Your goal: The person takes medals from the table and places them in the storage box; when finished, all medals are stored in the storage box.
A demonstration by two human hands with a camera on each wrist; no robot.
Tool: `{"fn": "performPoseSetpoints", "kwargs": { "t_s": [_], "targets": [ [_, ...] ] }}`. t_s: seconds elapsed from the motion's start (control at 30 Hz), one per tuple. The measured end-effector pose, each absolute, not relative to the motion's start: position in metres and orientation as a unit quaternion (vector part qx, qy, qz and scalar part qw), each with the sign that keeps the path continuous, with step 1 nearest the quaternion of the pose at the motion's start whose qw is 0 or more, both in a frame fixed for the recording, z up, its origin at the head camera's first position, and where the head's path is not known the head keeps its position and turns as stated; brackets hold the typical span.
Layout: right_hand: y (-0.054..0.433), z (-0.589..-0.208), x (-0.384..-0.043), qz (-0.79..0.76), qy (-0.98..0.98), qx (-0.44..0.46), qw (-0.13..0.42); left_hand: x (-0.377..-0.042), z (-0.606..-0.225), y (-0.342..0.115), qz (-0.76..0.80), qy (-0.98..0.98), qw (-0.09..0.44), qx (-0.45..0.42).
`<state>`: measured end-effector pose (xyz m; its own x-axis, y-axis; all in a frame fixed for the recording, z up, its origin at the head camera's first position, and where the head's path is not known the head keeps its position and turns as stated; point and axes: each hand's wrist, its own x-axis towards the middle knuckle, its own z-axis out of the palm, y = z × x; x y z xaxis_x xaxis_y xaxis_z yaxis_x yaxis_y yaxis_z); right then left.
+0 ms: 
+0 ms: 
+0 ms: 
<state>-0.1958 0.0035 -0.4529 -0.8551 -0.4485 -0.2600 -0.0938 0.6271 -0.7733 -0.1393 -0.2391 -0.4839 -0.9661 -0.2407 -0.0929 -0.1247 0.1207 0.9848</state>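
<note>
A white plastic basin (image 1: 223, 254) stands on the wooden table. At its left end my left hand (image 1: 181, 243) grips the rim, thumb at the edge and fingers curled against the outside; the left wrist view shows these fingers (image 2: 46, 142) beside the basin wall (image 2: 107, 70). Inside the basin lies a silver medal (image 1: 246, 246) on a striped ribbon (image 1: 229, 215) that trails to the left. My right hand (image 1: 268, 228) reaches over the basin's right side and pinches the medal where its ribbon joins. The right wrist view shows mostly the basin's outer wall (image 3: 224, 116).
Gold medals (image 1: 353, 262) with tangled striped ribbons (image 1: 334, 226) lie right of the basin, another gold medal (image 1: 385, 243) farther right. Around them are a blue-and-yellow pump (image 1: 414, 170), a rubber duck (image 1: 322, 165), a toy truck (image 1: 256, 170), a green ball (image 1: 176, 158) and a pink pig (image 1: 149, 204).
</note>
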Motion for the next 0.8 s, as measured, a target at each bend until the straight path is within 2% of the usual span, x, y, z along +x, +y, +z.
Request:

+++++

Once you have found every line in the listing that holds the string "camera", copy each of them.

# Output of the exercise
A demonstration by two human hands with a camera on each wrist; no robot.
Tool: `{"fn": "performPoseSetpoints", "kwargs": { "t_s": [_], "targets": [ [_, ...] ] }}`. t_s: seconds elapsed from the motion's start (control at 30 Hz), one per tuple. The measured end-effector pose, each absolute, not relative to the motion's start: position in metres and orientation as a unit quaternion (vector part qx, qy, qz and scalar part qw), each with the sign that keeps the path continuous, with step 1 nearest the quaternion of the pose at the motion's start whose qw is 0 or more, both in a frame fixed for the recording, z up, its origin at the head camera's first position, and where the head's path is not known the head keeps its position and turns as stated; brackets hold the typical span.
`<state>`: measured end-effector pose (xyz m; its own x-axis, y-axis; all in a frame fixed for the recording, z up, its origin at the head camera's first position, and where the head's path is not known the head keeps its position and turns as stated; point and axes: each hand's wrist, its own x-axis towards the middle knuckle, its own z-axis out of the palm, y = z × x; x y z xaxis_x xaxis_y xaxis_z yaxis_x yaxis_y yaxis_z); right then left.

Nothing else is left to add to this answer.